The package ships with two native tunneling providers:

1. Cloudflare Tunnels (Default)

The cloudflare provider utilizes Cloudflare's cloudflared utility behind the scenes to spawn rapid, ephemeral tunnels. It's incredibly fast and requires no authentication, granting you a randomized .trycloudflare.com URL instantly.

Examples:

Expose the default port (automatically read from .env):

zin exp

Explicitly expose port 8080 via Cloudflare:

zin exp 8080 --provider cloudflare

Expose a local HTTPS container running on port 443:

zin exp 443 --https

2. ZinTrust Tunnels

The zintrust provider connects to the ZinTrust internal tunneling network.

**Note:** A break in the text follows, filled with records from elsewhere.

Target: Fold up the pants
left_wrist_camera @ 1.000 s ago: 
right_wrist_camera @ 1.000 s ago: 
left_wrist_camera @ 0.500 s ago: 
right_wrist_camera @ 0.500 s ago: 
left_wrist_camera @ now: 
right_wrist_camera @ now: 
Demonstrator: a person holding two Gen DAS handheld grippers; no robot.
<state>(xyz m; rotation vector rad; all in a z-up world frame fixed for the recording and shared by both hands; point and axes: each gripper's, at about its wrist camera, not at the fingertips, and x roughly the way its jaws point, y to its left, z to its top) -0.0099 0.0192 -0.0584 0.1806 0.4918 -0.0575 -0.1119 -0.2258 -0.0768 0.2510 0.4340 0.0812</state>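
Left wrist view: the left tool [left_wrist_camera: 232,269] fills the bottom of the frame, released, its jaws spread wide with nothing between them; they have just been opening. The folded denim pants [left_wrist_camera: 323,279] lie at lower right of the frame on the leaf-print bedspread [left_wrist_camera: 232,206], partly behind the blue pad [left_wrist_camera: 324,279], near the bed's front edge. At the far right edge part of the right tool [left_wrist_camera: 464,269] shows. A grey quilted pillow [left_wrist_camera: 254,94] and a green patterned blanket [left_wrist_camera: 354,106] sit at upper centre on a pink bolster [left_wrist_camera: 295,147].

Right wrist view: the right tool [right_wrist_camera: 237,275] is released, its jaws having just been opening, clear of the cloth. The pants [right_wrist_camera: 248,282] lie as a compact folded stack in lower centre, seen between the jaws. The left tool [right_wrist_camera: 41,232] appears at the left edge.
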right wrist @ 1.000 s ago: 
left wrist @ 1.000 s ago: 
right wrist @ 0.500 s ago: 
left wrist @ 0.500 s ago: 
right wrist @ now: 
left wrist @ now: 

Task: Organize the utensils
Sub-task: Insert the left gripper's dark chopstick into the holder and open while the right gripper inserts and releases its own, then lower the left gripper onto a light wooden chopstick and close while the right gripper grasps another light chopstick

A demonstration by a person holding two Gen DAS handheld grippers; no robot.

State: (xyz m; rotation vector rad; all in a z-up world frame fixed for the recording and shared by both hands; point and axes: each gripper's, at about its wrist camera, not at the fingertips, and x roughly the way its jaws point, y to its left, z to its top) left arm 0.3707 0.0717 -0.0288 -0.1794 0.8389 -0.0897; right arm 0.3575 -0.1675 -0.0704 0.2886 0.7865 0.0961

This is useful for authenticated developer environments, persistent subdomains, and connecting services inside the ZinTrust ecosystem.

Examples:

Expose port 3000 using the native ZinTrust tunnel:

zin expose 3000 --provider zintrust

Expose your local environment via ZinTrust securely over HTTPS:

zin exp --https --provider zintrust

How It Works Under The Hood

ZinTrust registers @zintrust/expose as an Optional CLI Extension. When the framework bootstraps bin/zin.ts, the package exposes its provider definitions ITunnelProvider through TunnelManager.

When a tunnel is requested, a child process hooks into the requested provider (like cloudflared), safely negotiating the handshake and parsing the generated secure URL back to the developer console. When the CLI is exited (via Ctrl+C), the package safely and automatically cleans up the tunnel child processes.